In NBA, the court said: “An indispensable element of a [non-preempted] INS ‘hot-news’ claim is free-riding by a defendant on a plaintiff’s product, enabling the defendant to produce a directly competitive product for less money because it has lower costs.” NBA, 105 F.3d at 854. Fly, however, dedicated substantial resources to collecting the data, using its own network and roughly half of its employees to assemble and transmit the data—which the court deemed similar to the SportsTrax service (held to not be a free-riding product) in NBA because both were bearing their own costs in collecting the factual information.

In her Concurrence, Judge Raggi said by distinguishing between those who make the news and those who break it, we “foreclose the possibility of a ‘hot news’ claim by a party who disseminates news it happens to create.” The Court responded by noting that issue was not before it, and would not speculate whether or not such a claim would be foreclosed.

Further, INS defined “hot news” to be, in part, “taking material . . . salable by complainant for money, and . . . appropriating it and selling it as [the defendant’s] own . . . .” INS, 248 U.S. at 239. Fly was distributing factual financial information and attributing that information to its source—it was not selling the recommendations “as its own” as contemplated by INS.

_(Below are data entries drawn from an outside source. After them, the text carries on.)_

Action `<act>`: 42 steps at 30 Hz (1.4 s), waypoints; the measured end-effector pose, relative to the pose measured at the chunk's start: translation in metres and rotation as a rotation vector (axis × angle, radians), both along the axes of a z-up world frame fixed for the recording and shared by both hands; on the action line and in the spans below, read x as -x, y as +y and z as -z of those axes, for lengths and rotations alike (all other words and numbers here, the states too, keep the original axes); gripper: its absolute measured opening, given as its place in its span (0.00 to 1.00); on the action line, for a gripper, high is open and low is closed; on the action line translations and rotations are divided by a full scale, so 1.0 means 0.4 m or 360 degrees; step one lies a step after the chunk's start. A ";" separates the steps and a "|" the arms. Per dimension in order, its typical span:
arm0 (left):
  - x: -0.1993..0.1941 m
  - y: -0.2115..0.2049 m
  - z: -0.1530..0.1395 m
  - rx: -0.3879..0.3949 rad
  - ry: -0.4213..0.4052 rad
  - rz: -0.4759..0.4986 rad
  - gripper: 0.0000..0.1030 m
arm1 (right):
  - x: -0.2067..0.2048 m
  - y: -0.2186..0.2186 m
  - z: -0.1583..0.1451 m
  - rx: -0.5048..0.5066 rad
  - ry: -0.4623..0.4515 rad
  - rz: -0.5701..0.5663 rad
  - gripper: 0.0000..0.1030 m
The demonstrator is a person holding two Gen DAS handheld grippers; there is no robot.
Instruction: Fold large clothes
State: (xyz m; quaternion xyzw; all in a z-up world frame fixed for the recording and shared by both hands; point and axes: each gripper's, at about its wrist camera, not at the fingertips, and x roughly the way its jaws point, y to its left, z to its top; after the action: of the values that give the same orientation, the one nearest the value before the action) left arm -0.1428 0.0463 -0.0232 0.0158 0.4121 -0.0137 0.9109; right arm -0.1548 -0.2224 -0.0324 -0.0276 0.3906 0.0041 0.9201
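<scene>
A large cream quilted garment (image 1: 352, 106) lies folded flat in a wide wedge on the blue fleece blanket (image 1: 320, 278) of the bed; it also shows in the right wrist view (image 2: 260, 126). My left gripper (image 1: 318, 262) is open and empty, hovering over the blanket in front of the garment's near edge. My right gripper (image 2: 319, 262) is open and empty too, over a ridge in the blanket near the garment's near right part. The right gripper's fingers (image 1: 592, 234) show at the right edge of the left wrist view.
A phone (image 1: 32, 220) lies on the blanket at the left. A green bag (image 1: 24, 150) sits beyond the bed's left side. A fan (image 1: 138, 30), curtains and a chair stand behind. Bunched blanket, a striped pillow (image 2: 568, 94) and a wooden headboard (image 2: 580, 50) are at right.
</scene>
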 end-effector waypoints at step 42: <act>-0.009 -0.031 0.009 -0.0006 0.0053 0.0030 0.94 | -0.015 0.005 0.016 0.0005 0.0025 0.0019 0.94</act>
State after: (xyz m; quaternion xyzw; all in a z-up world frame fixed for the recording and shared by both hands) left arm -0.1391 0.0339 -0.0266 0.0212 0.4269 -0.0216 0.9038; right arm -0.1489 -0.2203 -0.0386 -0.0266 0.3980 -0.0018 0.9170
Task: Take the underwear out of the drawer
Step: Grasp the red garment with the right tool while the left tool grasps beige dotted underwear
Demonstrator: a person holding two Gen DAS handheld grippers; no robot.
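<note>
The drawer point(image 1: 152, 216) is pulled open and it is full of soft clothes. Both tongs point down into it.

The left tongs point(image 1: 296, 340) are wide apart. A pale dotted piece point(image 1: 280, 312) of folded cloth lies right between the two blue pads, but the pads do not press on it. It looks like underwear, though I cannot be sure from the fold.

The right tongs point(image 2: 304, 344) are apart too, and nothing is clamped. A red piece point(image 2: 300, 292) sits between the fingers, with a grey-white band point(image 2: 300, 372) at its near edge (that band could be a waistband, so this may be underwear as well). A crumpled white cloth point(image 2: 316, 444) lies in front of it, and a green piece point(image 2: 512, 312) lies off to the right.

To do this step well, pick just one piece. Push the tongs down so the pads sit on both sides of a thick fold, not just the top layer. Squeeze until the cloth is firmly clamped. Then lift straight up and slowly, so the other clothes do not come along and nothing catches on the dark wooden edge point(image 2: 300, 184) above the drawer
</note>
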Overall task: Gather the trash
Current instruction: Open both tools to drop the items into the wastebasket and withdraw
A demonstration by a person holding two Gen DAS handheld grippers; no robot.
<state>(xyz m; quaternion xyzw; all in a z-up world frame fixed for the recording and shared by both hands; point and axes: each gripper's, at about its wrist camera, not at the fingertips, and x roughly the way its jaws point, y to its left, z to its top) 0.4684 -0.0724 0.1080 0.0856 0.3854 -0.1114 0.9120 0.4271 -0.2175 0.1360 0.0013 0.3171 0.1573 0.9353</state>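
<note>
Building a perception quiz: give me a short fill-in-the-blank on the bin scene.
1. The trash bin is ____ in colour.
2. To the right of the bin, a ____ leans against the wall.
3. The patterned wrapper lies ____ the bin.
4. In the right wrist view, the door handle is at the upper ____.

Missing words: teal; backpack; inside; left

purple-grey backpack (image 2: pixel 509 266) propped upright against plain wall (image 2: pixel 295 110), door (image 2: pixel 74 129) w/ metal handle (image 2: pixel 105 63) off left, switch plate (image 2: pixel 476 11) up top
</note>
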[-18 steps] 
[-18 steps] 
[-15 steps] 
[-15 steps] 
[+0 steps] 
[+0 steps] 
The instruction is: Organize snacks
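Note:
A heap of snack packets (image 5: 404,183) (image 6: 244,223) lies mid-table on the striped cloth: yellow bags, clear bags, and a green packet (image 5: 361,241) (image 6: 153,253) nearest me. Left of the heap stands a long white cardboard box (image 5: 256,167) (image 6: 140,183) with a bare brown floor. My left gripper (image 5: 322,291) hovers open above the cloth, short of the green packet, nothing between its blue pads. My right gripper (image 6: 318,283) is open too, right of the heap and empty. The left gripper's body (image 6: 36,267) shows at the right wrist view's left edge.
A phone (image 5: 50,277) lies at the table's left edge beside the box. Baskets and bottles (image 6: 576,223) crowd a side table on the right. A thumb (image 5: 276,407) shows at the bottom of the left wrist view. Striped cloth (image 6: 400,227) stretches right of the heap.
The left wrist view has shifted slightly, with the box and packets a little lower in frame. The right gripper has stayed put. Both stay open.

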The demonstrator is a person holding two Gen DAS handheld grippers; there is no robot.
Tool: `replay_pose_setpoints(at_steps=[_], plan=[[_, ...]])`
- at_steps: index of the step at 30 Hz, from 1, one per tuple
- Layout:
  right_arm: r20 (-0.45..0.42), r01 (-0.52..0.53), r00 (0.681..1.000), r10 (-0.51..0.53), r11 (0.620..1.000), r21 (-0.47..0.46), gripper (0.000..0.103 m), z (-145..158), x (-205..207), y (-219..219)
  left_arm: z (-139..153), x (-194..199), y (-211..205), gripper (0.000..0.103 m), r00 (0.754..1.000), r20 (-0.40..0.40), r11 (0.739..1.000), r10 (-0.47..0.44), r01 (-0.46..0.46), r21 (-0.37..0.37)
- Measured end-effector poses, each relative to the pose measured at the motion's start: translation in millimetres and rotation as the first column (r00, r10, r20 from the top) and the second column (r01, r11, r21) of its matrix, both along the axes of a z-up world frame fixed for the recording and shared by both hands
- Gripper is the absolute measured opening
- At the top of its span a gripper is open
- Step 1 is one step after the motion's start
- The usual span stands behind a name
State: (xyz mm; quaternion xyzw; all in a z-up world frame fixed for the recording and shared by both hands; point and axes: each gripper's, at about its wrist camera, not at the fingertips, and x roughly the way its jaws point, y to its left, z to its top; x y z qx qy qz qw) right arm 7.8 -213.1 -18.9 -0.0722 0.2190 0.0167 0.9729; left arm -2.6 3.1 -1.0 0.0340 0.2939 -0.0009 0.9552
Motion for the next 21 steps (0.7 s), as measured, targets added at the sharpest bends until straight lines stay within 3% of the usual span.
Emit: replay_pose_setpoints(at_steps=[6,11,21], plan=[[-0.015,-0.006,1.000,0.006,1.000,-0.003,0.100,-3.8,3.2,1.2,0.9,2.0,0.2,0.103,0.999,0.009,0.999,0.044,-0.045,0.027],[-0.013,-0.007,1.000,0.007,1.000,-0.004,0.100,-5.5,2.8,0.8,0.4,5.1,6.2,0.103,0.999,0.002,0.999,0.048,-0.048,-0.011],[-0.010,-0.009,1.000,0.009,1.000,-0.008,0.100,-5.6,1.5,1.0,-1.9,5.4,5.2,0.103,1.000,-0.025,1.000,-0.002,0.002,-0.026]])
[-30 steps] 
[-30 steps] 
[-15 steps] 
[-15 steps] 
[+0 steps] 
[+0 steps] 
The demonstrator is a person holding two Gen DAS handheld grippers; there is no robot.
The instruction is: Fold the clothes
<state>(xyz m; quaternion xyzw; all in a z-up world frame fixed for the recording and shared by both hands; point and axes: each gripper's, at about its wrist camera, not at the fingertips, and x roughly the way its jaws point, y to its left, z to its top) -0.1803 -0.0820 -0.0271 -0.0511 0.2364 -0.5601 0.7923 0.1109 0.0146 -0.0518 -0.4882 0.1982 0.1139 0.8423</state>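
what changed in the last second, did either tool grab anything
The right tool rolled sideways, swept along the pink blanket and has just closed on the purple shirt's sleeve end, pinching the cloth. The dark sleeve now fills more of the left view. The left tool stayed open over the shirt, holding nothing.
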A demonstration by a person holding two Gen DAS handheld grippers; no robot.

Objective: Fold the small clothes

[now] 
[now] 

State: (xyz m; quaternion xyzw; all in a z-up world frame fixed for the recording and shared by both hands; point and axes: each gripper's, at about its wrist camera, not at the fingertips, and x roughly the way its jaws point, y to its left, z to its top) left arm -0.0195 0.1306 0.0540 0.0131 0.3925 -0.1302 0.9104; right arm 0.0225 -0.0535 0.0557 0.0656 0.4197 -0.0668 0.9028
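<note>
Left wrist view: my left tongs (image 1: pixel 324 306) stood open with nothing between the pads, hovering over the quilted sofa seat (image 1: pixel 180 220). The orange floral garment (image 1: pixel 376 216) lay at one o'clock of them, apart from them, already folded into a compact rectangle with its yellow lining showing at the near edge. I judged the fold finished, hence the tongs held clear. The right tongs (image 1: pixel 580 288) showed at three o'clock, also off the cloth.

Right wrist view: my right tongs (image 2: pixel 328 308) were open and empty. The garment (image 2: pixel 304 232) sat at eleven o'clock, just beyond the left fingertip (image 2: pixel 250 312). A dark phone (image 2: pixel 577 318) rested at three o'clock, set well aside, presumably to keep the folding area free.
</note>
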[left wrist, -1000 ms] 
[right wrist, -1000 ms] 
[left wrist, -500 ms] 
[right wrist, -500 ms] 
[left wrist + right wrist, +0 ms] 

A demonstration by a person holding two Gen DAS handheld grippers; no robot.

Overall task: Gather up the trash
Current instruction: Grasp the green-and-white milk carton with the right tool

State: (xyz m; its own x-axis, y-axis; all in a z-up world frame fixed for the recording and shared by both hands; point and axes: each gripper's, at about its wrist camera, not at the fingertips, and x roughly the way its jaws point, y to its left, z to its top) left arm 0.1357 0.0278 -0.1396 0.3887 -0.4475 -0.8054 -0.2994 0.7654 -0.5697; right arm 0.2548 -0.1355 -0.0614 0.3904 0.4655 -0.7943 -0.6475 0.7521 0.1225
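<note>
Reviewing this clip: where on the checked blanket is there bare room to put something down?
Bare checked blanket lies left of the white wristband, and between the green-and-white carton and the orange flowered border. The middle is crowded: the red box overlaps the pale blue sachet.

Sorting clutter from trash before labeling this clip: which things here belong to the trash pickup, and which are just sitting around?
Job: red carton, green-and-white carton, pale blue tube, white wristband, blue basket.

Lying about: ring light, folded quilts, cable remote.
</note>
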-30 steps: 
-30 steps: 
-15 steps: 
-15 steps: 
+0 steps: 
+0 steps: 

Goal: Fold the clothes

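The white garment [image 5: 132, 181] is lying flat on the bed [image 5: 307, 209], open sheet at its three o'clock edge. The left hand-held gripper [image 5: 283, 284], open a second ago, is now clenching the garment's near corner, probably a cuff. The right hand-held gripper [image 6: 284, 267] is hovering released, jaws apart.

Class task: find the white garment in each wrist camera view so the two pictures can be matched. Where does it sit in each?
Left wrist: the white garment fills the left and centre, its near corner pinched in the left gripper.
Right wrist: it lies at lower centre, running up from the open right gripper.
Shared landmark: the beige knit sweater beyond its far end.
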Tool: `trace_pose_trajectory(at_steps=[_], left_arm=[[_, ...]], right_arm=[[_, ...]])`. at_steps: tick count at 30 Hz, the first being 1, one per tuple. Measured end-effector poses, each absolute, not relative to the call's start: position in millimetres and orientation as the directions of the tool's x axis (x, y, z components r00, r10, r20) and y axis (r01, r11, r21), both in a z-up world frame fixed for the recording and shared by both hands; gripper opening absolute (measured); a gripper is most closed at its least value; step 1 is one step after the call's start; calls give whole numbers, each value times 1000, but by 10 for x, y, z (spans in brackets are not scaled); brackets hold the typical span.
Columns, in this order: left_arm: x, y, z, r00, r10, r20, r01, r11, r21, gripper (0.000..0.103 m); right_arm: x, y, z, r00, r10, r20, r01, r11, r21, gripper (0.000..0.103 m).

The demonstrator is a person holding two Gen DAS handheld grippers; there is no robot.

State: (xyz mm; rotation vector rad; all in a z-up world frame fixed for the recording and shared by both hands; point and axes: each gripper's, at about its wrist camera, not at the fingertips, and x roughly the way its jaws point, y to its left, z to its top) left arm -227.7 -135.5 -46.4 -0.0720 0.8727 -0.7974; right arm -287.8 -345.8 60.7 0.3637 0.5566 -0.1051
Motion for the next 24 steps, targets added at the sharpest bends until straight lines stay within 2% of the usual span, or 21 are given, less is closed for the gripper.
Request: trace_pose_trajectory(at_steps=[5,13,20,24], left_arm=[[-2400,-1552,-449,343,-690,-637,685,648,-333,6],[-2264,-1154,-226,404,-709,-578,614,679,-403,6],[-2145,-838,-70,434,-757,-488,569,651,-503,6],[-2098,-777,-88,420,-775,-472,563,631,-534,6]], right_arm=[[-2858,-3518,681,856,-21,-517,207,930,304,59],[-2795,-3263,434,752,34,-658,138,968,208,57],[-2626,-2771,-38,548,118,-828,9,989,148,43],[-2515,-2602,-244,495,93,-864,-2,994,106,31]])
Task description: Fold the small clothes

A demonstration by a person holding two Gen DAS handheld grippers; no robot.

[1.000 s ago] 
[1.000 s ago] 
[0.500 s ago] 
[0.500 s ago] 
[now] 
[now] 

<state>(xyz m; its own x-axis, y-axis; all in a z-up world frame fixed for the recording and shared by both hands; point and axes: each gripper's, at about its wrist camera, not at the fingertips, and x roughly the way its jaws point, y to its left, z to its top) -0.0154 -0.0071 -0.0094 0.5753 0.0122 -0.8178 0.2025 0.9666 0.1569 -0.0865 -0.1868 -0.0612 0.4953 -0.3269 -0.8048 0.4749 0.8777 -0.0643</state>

With “free-riding” lacking, the extra elements necessary to overcome preemption by copyright were absent. The Second Circuit reversed the District Court’s finding of “hot news” misappropriation, saying “a Firm’s ability to make news — by issuing a Recommendation that is likely to affect the market price of a security – does not give rise to a right for it to control who breaks that news and how.” Barclays, No. 10-1372-cv at 71.